Re: Replacement Rule with Sqrt in denominator
- To: mathgroup at smc.vnet.net
- Subject: [mg113980] Re: Replacement Rule with Sqrt in denominator
- From: Peter Breitfeld <phbrf at t-online.de>
- Date: Sat, 20 Nov 2010 06:09:47 -0500 (EST)
- References: <ic5igm$44p$1@smc.vnet.net>
Themis Matsoukas wrote:
> This replacement rule works,
>
> Sqrt[-4 \[Zeta]^2 + (1 + \[Rho]^2)^2] /.
> Sqrt[-4 \[Zeta]^2 + (1 + \[Rho]^2)^2] -> G
>
> G
>
> but this doesn't:
>
> 1/Sqrt[-4 \[Zeta]^2 + (1 + \[Rho]^2)^2] /.
> Sqrt[-4 \[Zeta]^2 + (1 + \[Rho]^2)^2] -> G
>
> 1/Sqrt[-4 \[Zeta]^2 + (1 + \[Rho]^2)^2]
>
> The only difference is that the quantity to be replaced is in the denominator.
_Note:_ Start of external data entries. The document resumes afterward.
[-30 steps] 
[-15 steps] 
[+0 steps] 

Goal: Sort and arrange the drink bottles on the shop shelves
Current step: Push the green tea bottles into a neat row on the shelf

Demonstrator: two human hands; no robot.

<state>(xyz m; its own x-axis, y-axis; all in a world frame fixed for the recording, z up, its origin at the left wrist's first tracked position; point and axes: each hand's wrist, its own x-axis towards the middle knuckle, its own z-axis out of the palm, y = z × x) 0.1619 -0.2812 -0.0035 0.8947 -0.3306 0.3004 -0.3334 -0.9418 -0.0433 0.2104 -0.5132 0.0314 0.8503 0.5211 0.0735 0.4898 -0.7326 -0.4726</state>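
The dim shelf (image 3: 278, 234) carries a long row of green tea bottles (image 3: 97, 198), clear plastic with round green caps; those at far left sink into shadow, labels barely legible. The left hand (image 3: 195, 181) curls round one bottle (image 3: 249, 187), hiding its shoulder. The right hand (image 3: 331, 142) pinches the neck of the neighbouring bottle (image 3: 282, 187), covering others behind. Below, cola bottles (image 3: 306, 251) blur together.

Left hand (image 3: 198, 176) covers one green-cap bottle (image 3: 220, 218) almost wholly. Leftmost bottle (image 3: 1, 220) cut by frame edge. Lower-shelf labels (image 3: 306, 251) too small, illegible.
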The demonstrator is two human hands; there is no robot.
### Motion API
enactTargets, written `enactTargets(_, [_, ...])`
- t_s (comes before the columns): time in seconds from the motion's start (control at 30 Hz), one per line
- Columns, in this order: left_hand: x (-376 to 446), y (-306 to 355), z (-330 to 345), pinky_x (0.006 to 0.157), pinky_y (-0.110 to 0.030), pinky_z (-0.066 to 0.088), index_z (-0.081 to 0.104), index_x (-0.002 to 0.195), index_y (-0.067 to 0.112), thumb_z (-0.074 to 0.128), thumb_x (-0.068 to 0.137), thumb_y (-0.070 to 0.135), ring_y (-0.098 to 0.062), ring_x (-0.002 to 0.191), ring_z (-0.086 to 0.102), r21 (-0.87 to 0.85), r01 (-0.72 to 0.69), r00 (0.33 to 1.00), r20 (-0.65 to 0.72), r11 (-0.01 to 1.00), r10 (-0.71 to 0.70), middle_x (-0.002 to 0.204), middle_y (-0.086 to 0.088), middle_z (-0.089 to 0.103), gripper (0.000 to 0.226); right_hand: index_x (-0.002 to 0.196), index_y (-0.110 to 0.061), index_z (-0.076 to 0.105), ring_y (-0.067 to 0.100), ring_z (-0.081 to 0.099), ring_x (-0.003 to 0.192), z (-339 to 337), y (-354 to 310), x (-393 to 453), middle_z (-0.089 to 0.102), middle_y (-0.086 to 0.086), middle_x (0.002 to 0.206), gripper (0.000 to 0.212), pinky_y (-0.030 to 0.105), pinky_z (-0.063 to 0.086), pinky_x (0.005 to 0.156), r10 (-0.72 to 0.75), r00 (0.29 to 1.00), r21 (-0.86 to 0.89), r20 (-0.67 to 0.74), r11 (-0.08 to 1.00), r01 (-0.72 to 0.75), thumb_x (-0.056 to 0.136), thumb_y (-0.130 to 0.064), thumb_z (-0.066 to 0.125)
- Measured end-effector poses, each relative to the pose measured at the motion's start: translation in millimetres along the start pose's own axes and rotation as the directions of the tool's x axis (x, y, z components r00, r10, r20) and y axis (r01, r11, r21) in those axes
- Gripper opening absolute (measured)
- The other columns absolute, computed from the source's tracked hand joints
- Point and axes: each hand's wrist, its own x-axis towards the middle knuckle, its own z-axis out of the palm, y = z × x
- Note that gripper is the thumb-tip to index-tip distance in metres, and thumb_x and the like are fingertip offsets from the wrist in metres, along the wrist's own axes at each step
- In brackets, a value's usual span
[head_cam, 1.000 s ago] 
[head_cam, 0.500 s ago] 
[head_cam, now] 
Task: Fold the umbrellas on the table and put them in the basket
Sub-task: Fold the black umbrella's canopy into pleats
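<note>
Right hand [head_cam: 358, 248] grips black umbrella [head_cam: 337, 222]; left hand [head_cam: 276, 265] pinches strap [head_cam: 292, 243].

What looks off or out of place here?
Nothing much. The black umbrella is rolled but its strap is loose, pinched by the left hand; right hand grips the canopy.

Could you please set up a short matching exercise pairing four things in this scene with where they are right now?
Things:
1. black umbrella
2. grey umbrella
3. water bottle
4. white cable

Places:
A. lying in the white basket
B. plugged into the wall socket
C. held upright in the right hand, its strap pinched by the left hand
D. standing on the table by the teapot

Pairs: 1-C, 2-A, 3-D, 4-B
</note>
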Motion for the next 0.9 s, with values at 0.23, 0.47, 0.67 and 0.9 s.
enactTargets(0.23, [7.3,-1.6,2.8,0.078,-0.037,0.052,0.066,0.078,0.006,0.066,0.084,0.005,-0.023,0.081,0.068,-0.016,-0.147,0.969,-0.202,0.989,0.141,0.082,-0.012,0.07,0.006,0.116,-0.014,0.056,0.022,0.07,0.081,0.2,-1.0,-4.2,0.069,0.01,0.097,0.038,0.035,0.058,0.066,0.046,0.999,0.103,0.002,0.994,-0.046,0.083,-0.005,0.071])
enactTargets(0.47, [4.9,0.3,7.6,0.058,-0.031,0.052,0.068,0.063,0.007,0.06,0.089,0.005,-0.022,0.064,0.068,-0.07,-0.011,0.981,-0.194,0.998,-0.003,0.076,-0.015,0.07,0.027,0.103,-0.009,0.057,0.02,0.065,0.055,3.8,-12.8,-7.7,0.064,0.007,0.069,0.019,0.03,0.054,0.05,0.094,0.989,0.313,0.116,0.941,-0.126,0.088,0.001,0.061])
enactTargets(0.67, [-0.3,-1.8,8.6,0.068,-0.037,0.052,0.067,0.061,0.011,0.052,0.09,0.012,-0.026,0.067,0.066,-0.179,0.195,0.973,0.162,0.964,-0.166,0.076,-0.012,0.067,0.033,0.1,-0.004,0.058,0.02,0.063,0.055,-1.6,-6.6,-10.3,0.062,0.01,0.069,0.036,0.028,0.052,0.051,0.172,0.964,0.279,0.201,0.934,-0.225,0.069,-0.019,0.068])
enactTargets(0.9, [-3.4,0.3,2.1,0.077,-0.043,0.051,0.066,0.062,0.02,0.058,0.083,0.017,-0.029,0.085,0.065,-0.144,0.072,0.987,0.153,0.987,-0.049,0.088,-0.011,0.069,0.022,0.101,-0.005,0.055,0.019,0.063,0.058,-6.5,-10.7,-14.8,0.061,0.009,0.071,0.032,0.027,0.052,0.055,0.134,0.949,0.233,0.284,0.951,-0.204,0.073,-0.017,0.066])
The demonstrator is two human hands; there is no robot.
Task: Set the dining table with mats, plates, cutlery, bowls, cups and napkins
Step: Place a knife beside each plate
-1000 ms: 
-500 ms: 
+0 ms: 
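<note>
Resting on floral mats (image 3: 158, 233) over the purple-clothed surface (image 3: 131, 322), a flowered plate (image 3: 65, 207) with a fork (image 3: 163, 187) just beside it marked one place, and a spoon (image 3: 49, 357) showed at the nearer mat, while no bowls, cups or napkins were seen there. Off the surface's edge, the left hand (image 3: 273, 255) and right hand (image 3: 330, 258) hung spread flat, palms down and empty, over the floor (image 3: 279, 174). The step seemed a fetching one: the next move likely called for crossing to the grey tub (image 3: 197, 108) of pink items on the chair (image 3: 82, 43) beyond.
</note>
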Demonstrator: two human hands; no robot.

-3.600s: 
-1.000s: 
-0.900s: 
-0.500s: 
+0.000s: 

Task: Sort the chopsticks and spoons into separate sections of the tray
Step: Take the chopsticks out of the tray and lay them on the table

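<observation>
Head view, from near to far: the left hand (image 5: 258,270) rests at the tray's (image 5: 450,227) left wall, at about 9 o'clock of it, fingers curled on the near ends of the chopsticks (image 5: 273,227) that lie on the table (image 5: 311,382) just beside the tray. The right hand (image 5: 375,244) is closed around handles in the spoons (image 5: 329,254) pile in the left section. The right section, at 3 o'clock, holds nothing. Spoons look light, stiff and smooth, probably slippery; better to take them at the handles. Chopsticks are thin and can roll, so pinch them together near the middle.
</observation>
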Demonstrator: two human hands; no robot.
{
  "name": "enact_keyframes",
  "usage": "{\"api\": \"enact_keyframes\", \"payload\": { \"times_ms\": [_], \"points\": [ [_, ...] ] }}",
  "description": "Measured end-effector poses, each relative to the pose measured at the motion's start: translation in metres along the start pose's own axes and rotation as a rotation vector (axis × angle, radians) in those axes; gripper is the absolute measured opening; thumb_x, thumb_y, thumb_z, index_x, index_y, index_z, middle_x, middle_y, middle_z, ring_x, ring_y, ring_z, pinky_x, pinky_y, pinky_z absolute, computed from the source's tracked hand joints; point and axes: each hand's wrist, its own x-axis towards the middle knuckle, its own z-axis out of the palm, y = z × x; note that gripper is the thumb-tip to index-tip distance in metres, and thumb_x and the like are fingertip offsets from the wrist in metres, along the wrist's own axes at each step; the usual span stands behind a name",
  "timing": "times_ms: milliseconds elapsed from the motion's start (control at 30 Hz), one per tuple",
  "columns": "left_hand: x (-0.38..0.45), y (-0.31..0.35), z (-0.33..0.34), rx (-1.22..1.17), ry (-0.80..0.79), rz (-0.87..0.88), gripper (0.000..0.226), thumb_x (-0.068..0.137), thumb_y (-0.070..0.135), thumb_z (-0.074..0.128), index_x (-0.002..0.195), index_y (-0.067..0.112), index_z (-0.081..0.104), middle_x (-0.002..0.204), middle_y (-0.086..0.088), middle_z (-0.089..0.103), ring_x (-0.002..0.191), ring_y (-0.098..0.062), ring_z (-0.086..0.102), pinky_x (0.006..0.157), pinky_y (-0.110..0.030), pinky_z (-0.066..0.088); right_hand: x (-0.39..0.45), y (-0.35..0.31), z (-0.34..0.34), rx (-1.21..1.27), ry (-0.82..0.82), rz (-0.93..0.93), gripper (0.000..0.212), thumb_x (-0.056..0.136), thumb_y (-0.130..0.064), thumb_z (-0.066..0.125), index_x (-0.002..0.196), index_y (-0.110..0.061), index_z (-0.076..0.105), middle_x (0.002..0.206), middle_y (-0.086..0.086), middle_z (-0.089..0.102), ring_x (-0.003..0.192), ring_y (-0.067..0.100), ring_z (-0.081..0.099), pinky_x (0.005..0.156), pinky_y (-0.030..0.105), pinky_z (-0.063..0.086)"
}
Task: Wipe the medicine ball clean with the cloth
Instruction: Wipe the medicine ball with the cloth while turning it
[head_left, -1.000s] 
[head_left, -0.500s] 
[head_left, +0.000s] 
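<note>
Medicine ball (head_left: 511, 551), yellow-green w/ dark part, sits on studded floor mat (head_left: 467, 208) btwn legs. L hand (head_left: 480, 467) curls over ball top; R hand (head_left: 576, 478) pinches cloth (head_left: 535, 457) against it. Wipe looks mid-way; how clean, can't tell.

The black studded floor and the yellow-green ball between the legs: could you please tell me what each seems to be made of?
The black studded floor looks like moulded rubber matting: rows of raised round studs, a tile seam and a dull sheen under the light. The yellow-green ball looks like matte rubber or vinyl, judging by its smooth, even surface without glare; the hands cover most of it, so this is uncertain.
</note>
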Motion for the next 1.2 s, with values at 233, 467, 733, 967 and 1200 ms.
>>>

If I remove Sqrt from the replacement rule it will work but I don't understand why a square root in the denominator (but not in the numerator) causes the rule to fail.
>
> Themis
>
Have a look at the FullForm, which is always used by ReplaceAll:
In your first example the FullForm looks like:
ff1=Power[Plus[Times[-4,Power[\[Zeta],2]],Power[
Plus[1,Power[\[Rho],2]],2]],Rational[1,2]]
In the second one:
ff2=Power[Plus[Times[-4,Power[\[Zeta],2]],Power[
Plus[1,Power[\[Rho],2]],2]],Rational[-1,2]]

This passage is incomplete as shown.